● Task to complete
Here are some records; quote them exactly, leaving out the pictures.

● Stored items from a collection
# # #
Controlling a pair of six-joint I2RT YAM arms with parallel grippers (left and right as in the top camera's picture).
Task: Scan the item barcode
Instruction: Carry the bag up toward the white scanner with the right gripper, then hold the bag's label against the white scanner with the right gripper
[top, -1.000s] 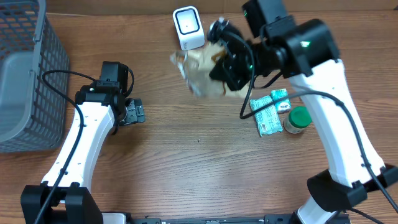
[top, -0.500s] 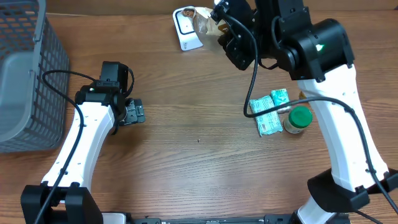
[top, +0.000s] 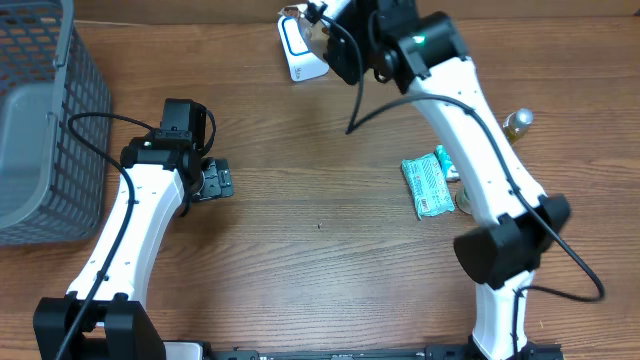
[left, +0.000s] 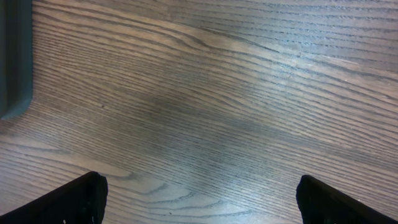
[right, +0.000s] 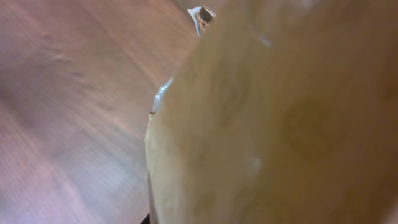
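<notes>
One tan packet (right: 280, 124) in right gripper (top: 332, 40), at scanner (top: 300, 62), long axis unclear

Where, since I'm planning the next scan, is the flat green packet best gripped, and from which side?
Probably from straight above, jaws across its narrow width near the middle. The green packet lies flat with its long edges running away from the robot; its left edge borders bare table, while a second packet and the right arm crowd the right.

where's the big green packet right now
Overhead view: the big green packet lies on the table's right side, beside the right arm, a small bottle further back.
</notes>
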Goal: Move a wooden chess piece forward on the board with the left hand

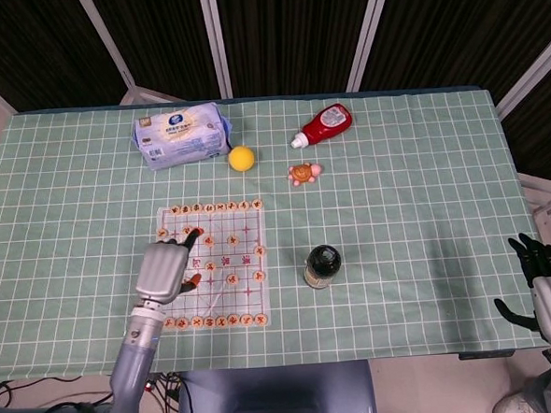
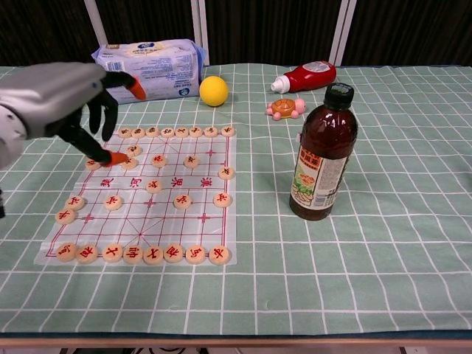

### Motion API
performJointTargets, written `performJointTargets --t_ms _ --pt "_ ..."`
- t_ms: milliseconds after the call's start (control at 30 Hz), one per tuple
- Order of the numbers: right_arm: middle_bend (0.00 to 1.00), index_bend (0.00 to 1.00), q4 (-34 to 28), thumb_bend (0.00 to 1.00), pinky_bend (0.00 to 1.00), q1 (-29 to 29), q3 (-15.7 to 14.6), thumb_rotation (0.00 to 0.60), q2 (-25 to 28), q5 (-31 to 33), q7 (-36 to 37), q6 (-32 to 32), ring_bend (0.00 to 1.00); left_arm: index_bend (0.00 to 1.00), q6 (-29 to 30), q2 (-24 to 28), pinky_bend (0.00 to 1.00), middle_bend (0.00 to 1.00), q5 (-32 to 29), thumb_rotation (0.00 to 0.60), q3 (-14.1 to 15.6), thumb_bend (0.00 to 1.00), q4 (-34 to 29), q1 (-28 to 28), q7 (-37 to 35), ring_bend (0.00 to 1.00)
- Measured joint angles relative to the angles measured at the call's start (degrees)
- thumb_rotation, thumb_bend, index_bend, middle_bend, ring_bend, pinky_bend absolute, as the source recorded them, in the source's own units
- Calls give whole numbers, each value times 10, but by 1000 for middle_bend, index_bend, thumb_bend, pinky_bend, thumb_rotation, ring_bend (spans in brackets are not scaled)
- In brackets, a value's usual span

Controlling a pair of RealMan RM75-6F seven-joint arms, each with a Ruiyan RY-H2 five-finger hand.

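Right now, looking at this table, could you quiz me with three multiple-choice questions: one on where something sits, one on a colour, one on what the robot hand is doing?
1. Where is the ball?
A. right of the wipes pack
B. on the chessboard
C. behind the dark bottle

2. What colour is the ketchup bottle?
A. green
B. red
C. blue

3. What is the left robot hand doing?
A. gripping the dark bottle
B. lying flat on the ball
C. raised above the board, holding nothing

Answers:
A, it lies beside the pack.
B, its body is red.
C, its fingers are spread and empty.
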Motion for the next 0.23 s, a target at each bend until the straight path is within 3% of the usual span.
performJointTargets --t_ms 67,233 --pt "0 0 3 292 0 0 -1 600 -1 -3 -5 2 0 0 24 33 81 19 46 600 25 16 -10 26 -34 7" --pt "0 0 12 292 0 0 -1 600 -6 -15 -21 14 0 0 92 120 37 0 144 600 99 0 -9 104 -109 0"
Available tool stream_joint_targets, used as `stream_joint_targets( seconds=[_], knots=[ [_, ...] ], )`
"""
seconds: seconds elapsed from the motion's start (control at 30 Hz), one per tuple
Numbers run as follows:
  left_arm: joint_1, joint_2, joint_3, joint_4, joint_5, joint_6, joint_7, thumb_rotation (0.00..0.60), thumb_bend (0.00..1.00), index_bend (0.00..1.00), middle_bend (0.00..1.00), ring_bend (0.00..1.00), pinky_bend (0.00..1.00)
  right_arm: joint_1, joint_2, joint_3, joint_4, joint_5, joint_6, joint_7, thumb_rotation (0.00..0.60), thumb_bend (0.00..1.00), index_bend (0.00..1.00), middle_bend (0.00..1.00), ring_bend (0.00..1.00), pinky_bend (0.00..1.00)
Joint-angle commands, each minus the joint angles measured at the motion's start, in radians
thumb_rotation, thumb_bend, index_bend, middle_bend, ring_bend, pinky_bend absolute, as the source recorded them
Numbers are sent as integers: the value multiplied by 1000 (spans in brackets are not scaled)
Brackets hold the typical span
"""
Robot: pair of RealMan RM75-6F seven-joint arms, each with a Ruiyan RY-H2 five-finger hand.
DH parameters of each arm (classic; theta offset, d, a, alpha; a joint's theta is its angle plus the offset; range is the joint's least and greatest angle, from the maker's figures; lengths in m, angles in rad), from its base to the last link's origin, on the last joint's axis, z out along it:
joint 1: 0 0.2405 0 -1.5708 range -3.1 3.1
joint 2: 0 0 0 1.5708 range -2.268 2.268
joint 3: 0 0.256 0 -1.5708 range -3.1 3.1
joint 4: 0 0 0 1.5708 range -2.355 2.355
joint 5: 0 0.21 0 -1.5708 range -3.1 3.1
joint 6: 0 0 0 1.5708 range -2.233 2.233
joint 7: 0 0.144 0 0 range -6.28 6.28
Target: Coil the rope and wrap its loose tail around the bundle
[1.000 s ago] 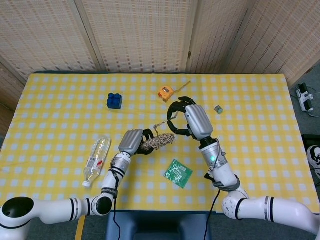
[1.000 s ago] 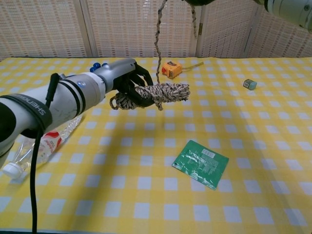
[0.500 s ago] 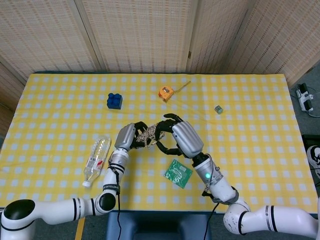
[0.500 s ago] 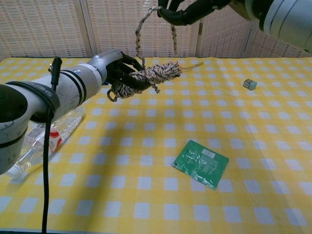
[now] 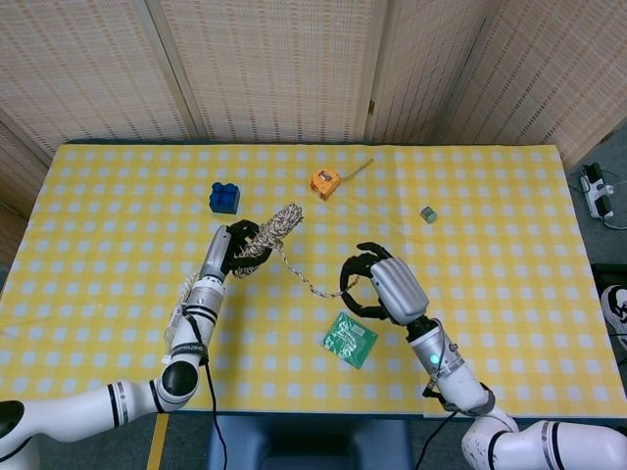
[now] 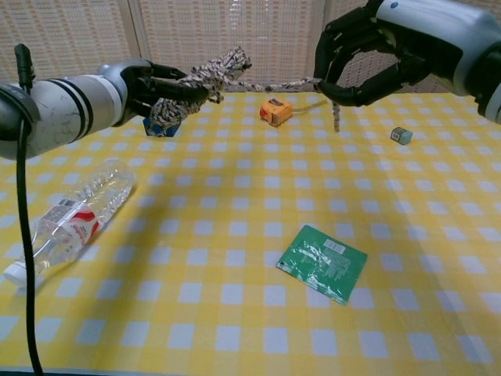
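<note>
While the left hand (image 5: 232, 253) grips the coiled rope bundle (image 5: 266, 231) above the table (image 5: 509, 225), its fingers closed around the bundle's lower end, the bundle stands tilted, its free end angled up and toward the far side; in the chest view the same left hand (image 6: 149, 88) holds the bundle (image 6: 205, 77) well clear of the cloth. The loose tail (image 5: 306, 277) runs from the bundle across to the right hand (image 5: 377, 287); the tail (image 6: 275, 84) hangs nearly taut between the two hands. The right hand (image 6: 368, 56) pinches the tail between thumb and a finger, the other fingers curled in a loose ring; a short end of rope dangles below the pinch. Both hands are raised off the table, well apart.

On the yellow checked cloth: a plastic bottle (image 6: 69, 219) lies on its side near the left forearm; a green packet (image 5: 350, 339) lies flat near the right wrist; an orange tape measure (image 5: 325, 182) sits at the far middle, its tape drawn out a little; a blue block (image 5: 224, 197) sits beyond the left hand; a small grey-green object (image 5: 428, 213) rests at the far right, too small to identify.
</note>
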Motion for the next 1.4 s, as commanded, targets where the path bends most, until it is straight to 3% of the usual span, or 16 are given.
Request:
stream_joint_targets(
  seconds=[0.03, 0.4, 0.73, 1.2, 1.4],
  knots=[
    [35, 46, -27, -45, 30, -23, -66, 600, 628, 720, 731, 722, 791, -1, -3, -5, 27, 23, -24, 5, 600, 431, 690, 513, 426, 186],
    [120, 157, -38, -205, 193, -69, -245, 600, 629, 720, 731, 721, 791, 25, -40, 18, 128, 130, -120, 18, 600, 430, 692, 514, 427, 186],
    [144, 221, 18, -277, 381, -167, -367, 600, 628, 732, 731, 719, 791, 98, -71, 118, 152, 287, -207, 12, 600, 430, 692, 515, 429, 205],
    [100, 263, 122, -210, 684, -283, -521, 600, 629, 736, 731, 715, 791, 170, -54, 238, 136, 454, -259, 39, 600, 430, 696, 520, 441, 205],
    [63, 249, 199, -148, 803, -266, -486, 600, 628, 743, 733, 717, 790, 185, -40, 254, 119, 479, -256, 39, 600, 430, 703, 523, 442, 205]
  ],
)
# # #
● Solution to this exercise
Controlling a pair of six-joint I2RT YAM arms with parallel grippers (left and right as in the top camera's picture).
Task: Scan the item barcode
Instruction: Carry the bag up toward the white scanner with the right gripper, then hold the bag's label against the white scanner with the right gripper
[top, -1.000s] 
[top, -0.500s] 
[top, +0.000s] 
[left, +0.000s] 
[right, +0.000s] 
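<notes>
One tan packet (right: 280, 124) in right gripper (top: 332, 40), at scanner (top: 300, 62), long axis unclear

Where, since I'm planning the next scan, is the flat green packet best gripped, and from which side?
Probably from straight above, jaws across its narrow width near the middle. The green packet lies flat with its long edges running away from the robot; its left edge borders bare table, while a second packet and the right arm crowd the right.

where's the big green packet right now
Overhead view: the big green packet lies on the table's right side, beside the right arm, a small bottle further back.
</notes>
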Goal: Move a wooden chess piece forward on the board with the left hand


### Motion API
performJointTargets, written `performJointTargets --t_ms _ --pt "_ ..."`
- t_ms: milliseconds after the call's start (control at 30 Hz), one per tuple
- Order of the numbers: right_arm: middle_bend (0.00 to 1.00), index_bend (0.00 to 1.00), q4 (-34 to 28), thumb_bend (0.00 to 1.00), pinky_bend (0.00 to 1.00), q1 (-29 to 29), q3 (-15.7 to 14.6), thumb_rotation (0.00 to 0.60), q2 (-25 to 28), q5 (-31 to 33), q7 (-36 to 37), q6 (-32 to 32), ring_bend (0.00 to 1.00); left_arm: index_bend (0.00 to 1.00), q6 (-29 to 30), q2 (-24 to 28), pinky_bend (0.00 to 1.00), middle_bend (0.00 to 1.00), q5 (-32 to 29), thumb_rotation (0.00 to 0.60), q3 (-14.1 to 15.6), thumb_bend (0.00 to 1.00), q4 (-34 to 29), q1 (-28 to 28), q7 (-37 to 35), ring_bend (0.00 to 1.00)
- Measured joint angles relative to the angles measured at the call's start (degrees)
- thumb_rotation, thumb_bend, index_bend, middle_bend, ring_bend, pinky_bend absolute, as the source recorded them, in the source's own units
- Calls give whole numbers, each value times 10, but by 1000 for middle_bend, index_bend, thumb_bend, pinky_bend, thumb_rotation, ring_bend (spans in brackets are not scaled)
- In brackets, a value's usual span

Controlling a pair of RealMan RM75-6F seven-joint arms, each with a Ruiyan RY-H2 five-finger hand.

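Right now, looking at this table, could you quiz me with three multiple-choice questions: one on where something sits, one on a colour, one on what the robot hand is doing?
1. Where is the ball?
A. right of the wipes pack
B. on the chessboard
C. behind the dark bottle

2. What colour is the ketchup bottle?
A. green
B. red
C. blue

3. What is the left robot hand doing?
A. gripping the dark bottle
B. lying flat on the ball
C. raised above the board, holding nothing

Answers:
A, it lies beside the pack.
B, its body is red.
C, its fingers are spread and empty.
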Motion for the next 0.23 s, a target at each bend until the straight path is within 3% of the usual span.
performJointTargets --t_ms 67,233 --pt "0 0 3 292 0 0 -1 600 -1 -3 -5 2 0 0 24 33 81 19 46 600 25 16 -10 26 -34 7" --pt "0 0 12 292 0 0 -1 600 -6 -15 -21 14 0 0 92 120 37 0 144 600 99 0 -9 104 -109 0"
Available tool stream_joint_targets, used as `stream_joint_targets( seconds=[_], knots=[ [_, ...] ], )`
"""
seconds: seconds elapsed from the motion's start (control at 30 Hz), one per tuple
Numbers run as follows:
  left_arm: joint_1, joint_2, joint_3, joint_4, joint_5, joint_6, joint_7, thumb_rotation (0.00..0.60), thumb_bend (0.00..1.00), index_bend (0.00..1.00), middle_bend (0.00..1.00), ring_bend (0.00..1.00), pinky_bend (0.00..1.00)
  right_arm: joint_1, joint_2, joint_3, joint_4, joint_5, joint_6, joint_7, thumb_rotation (0.00..0.60), thumb_bend (0.00..1.00), index_bend (0.00..1.00), middle_bend (0.00..1.00), ring_bend (0.00..1.00), pinky_bend (0.00..1.00)
Joint-angle commands, each minus the joint angles measured at the motion's start, in radians
thumb_rotation, thumb_bend, index_bend, middle_bend, ring_bend, pinky_bend absolute, as the source recorded them
Numbers are sent as integers: the value multiplied by 1000 (spans in brackets are not scaled)
Brackets hold the typical span
"""
Robot: pair of RealMan RM75-6F seven-joint arms, each with a Ruiyan RY-H2 five-finger hand.
DH parameters of each arm (classic; theta offset, d, a, alpha; a joint's theta is its angle plus the offset; range is the joint's least and greatest angle, from the maker's figures; lengths in m, angles in rad), from its base to the last link's origin, on the last joint's axis, z out along it:
joint 1: 0 0.2405 0 -1.5708 range -3.1 3.1
joint 2: 0 0 0 1.5708 range -2.268 2.268
joint 3: 0 0.256 0 -1.5708 range -3.1 3.1
joint 4: 0 0 0 1.5708 range -2.355 2.355
joint 5: 0 0.21 0 -1.5708 range -3.1 3.1
joint 6: 0 0 0 1.5708 range -2.233 2.233
joint 7: 0 0.144 0 0 range -6.28 6.28
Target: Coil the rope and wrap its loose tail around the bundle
[1.000 s ago] 
[1.000 s ago] 
[0.500 s ago] 
[0.500 s ago] 
[now] 
[now] 
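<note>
While the left hand (image 5: 232, 253) grips the coiled rope bundle (image 5: 266, 231) above the table (image 5: 509, 225), its fingers closed around the bundle's lower end, the bundle stands tilted, its free end angled up and toward the far side; in the chest view the same left hand (image 6: 149, 88) holds the bundle (image 6: 205, 77) well clear of the cloth. The loose tail (image 5: 306, 277) runs from the bundle across to the right hand (image 5: 377, 287); the tail (image 6: 275, 84) hangs nearly taut between the two hands. The right hand (image 6: 368, 56) pinches the tail between thumb and a finger, the other fingers curled in a loose ring; a short end of rope dangles below the pinch. Both hands are raised off the table, well apart.

On the yellow checked cloth: a plastic bottle (image 6: 69, 219) lies on its side near the left forearm; a green packet (image 5: 350, 339) lies flat near the right wrist; an orange tape measure (image 5: 325, 182) sits at the far middle, its tape drawn out a little; a blue block (image 5: 224, 197) sits beyond the left hand; a small grey-green object (image 5: 428, 213) rests at the far right, too small to identify.
</note>
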Motion for the next 1.4 s, as commanded, targets where the path bends most, until it is straight to 3% of the usual span, or 16 are given.
Request:
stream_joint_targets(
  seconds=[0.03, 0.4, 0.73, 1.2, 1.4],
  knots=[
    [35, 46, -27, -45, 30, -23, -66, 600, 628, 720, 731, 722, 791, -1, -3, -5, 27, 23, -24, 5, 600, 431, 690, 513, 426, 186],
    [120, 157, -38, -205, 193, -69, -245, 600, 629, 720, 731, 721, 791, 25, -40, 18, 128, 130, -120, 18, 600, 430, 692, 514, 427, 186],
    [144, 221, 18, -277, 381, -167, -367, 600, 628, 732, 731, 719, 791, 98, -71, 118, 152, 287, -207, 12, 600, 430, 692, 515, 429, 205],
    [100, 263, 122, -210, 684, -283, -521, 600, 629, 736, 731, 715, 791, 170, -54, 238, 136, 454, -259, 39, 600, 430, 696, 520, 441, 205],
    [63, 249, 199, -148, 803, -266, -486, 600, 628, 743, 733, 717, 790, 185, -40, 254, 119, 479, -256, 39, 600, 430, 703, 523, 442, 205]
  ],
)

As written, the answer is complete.